What to work on =>
In your copy of the listing below, reproduce each word exactly and include no pictures.

Information provided =>
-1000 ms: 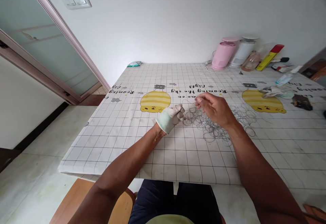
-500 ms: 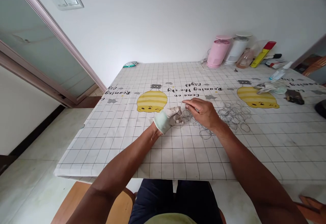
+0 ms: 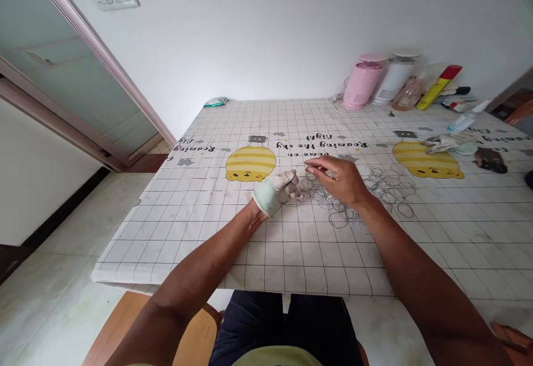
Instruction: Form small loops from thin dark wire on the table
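My left hand (image 3: 280, 189), in a whitish work glove with a pale green cuff, rests on the table with its fingers curled closed. Whatever lies in its grip is too fine to make out. Just to its right is my right hand (image 3: 336, 178), bare, thumb and forefinger brought close together at the tips. A thin line seems to arc between the two hands, but I cannot tell what it is. Under and beyond the right hand spreads a loose tangle of thin grey wire-like loops (image 3: 391, 188), some reaching the left hand's fingertips.
A white checked cloth with yellow bear prints covers the table (image 3: 187, 244). By the wall stand a pink cylinder (image 3: 361, 85), a white cylinder (image 3: 393, 81), a bottle (image 3: 408, 95) and a yellow-red can (image 3: 438, 88). A spare glove (image 3: 447, 144) and a dark block (image 3: 490, 160) lie right.
My right hand has drawn slightly right, away from the left hand, and its fingertips look looser. The left hand keeps its curled hold. The whole view has shifted a little.
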Motion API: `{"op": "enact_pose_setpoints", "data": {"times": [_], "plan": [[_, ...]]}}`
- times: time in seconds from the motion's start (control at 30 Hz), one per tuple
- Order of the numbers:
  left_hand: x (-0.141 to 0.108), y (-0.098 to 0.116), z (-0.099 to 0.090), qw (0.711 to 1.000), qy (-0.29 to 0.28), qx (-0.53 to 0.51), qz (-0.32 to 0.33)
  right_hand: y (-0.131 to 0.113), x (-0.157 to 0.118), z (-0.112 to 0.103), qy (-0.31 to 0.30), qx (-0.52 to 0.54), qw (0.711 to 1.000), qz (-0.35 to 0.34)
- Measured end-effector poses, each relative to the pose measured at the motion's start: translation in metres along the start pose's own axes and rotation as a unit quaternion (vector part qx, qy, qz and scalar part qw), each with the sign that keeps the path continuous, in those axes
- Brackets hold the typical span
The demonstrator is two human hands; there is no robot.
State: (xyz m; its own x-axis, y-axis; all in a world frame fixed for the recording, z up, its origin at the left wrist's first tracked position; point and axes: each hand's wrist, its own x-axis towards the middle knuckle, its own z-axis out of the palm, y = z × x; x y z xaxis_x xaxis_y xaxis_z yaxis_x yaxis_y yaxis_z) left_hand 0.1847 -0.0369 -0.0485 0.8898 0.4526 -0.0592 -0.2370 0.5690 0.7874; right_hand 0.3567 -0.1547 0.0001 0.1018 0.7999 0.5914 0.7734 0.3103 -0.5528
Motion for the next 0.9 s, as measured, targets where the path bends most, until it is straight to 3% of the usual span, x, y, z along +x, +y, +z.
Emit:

Response to this task =>
-1000 ms: 
-500 ms: 
+0 ms: 
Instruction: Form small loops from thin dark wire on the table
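My left hand (image 3: 280, 189), in a whitish work glove with a pale green cuff, rests on the table with its fingers curled closed. Whatever lies in its grip is too fine to make out. Just to its right is my right hand (image 3: 336, 178), bare, thumb and forefinger brought close together at the tips. A thin line seems to arc between the two hands, but I cannot tell what it is. Under and beyond the right hand spreads a loose tangle of thin grey wire-like loops (image 3: 391, 188), some reaching the left hand's fingertips.
A white checked cloth with yellow bear prints covers the table (image 3: 187, 244). By the wall stand a pink cylinder (image 3: 361, 85), a white cylinder (image 3: 393, 81), a bottle (image 3: 408, 95) and a yellow-red can (image 3: 438, 88). A spare glove (image 3: 447, 144) and a dark block (image 3: 490, 160) lie right.
My right hand has drawn slightly right, away from the left hand, and its fingertips look looser. The left hand keeps its curled hold. The whole view has shifted a little.
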Motion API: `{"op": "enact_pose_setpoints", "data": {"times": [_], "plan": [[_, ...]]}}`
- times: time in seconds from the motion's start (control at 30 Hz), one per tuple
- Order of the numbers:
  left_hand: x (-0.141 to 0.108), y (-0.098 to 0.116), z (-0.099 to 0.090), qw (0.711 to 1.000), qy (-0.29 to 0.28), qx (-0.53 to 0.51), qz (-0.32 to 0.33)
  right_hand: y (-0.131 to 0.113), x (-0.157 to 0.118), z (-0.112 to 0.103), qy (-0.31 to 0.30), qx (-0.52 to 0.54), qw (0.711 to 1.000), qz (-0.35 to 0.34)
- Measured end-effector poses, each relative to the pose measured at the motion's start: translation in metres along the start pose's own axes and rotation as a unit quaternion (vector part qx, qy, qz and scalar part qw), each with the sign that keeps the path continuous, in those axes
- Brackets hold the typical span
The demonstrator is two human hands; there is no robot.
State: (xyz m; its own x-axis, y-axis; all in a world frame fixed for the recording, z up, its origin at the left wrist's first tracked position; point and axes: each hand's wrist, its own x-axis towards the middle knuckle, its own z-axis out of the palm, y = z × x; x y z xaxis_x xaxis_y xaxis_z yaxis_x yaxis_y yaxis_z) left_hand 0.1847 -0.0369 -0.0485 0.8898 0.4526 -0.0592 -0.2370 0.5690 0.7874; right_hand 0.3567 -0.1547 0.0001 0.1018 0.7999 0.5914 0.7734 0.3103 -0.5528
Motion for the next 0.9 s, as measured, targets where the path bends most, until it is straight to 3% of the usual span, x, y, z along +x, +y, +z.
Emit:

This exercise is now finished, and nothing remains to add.